* Your goal
The lines to repeat are those below from the one containing "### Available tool" down to the one containing "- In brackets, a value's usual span", both included; reproduce them exactly and nothing else.

* Dataset section
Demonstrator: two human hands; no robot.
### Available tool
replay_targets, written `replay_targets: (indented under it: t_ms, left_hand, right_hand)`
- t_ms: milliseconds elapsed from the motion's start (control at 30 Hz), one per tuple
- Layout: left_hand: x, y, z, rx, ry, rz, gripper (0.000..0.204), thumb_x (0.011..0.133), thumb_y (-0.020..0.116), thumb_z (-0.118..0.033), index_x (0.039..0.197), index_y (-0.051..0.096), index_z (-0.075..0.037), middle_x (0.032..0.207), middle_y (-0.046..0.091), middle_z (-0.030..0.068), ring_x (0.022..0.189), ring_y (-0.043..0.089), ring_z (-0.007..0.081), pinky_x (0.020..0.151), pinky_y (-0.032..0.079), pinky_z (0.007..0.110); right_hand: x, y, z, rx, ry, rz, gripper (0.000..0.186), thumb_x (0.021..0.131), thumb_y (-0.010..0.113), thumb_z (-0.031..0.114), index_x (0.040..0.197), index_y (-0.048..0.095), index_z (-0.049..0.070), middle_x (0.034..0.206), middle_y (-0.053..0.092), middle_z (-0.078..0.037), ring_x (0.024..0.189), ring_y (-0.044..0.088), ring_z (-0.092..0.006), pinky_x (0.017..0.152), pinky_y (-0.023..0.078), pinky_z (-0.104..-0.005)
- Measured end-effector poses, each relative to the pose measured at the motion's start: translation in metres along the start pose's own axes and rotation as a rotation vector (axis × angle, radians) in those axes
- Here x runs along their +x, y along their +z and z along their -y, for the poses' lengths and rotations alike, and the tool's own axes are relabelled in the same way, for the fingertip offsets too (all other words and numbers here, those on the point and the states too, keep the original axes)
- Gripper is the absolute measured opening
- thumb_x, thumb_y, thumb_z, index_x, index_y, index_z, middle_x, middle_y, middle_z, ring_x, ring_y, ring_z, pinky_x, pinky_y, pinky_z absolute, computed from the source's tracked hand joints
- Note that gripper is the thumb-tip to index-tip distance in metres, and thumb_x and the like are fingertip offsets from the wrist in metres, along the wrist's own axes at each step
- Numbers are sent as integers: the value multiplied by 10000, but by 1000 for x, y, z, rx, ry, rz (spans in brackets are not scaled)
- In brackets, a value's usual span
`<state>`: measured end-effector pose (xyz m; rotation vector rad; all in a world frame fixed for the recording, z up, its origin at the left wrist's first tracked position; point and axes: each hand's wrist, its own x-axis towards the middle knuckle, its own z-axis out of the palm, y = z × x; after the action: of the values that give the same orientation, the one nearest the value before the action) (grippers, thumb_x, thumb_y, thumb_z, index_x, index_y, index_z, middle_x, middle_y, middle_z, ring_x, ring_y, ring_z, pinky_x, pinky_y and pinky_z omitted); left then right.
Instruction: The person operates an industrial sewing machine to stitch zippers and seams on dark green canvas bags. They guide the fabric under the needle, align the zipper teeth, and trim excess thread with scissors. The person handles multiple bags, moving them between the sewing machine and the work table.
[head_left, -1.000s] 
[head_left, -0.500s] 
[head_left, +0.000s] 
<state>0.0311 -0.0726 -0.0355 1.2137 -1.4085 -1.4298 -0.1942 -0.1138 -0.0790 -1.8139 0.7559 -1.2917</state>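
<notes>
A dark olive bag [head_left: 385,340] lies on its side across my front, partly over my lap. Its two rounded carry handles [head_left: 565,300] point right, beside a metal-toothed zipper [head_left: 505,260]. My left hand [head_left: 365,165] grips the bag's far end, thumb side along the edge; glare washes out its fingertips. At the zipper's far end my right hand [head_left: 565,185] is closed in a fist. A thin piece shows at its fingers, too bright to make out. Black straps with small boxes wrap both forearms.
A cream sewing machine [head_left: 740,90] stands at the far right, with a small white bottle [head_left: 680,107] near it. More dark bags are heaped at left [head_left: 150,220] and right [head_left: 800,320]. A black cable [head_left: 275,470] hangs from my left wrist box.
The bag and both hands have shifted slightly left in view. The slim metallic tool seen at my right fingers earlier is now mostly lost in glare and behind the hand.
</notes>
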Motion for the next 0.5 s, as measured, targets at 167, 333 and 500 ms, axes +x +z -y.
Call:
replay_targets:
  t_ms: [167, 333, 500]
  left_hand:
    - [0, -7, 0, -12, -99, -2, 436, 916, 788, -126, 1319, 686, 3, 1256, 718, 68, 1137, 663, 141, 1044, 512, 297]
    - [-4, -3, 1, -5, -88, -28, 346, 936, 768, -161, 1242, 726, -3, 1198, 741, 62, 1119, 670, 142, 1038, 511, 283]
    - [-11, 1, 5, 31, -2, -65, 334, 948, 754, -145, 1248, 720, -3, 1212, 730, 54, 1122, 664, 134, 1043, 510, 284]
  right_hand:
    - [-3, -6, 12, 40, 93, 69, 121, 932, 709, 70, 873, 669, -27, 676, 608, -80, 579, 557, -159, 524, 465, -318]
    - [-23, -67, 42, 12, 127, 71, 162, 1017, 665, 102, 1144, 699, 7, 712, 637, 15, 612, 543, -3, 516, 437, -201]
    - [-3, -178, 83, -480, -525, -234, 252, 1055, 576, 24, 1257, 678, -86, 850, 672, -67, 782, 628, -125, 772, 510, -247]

* Answer section
### Available tool
replay_targets, written `replay_targets: (indented under it: t_ms, left_hand, right_hand)`
- t_ms: milliseconds elapsed from the motion's start (control at 30 Hz), one per tuple
- Layout: left_hand: x, y, z, rx, ry, rz, gripper (0.000..0.204), thumb_x (0.011..0.133), thumb_y (-0.020..0.116), thumb_z (-0.118..0.033), index_x (0.039..0.197), index_y (-0.051..0.096), index_z (-0.075..0.037), middle_x (0.032..0.207), middle_y (-0.046..0.091), middle_z (-0.030..0.068), ring_x (0.022..0.189), ring_y (-0.043..0.089), ring_z (-0.007..0.081), pinky_x (0.020..0.151), pinky_y (-0.032..0.079), pinky_z (0.007..0.110); right_hand: x, y, z, rx, ry, rz, gripper (0.000..0.186), thumb_x (0.021..0.131), thumb_y (-0.010..0.113), thumb_z (-0.031..0.114), index_x (0.040..0.197), index_y (-0.048..0.095), index_z (-0.049..0.070), middle_x (0.034..0.206), middle_y (-0.053..0.092), middle_z (-0.078..0.037), ring_x (0.024..0.189), ring_y (-0.044..0.088), ring_z (-0.092..0.006), pinky_x (0.017..0.152), pinky_y (-0.023..0.078), pinky_z (-0.104..-0.005)
- Measured end-effector poses, each relative to the pose measured at the motion's start: translation in metres along the start pose's own axes and rotation as a rotation vector (axis × angle, radians) in those axes
- Here x runs along their +x, y along their +z and z along their -y, for the poses' lengths and rotations alike, and the tool's own axes are relabelled in the same way, for the fingertip offsets too (all other words and numbers here, those on the point and the states too, keep the original axes)
- Gripper is the absolute measured opening
- thumb_x, thumb_y, thumb_z, index_x, index_y, index_z, middle_x, middle_y, middle_z, ring_x, ring_y, ring_z, pinky_x, pinky_y, pinky_z absolute, computed from the source's tracked hand joints
- Note that gripper is the thumb-tip to index-tip distance in metres, and thumb_x and the like are fingertip offsets from the wrist in metres, along the wrist's own axes at each step
- Numbers are sent as integers: the value multiplied by 10000, but by 1000 for x, y, z, rx, ry, rz (spans in brackets are not scaled)
- In brackets, a value's usual span

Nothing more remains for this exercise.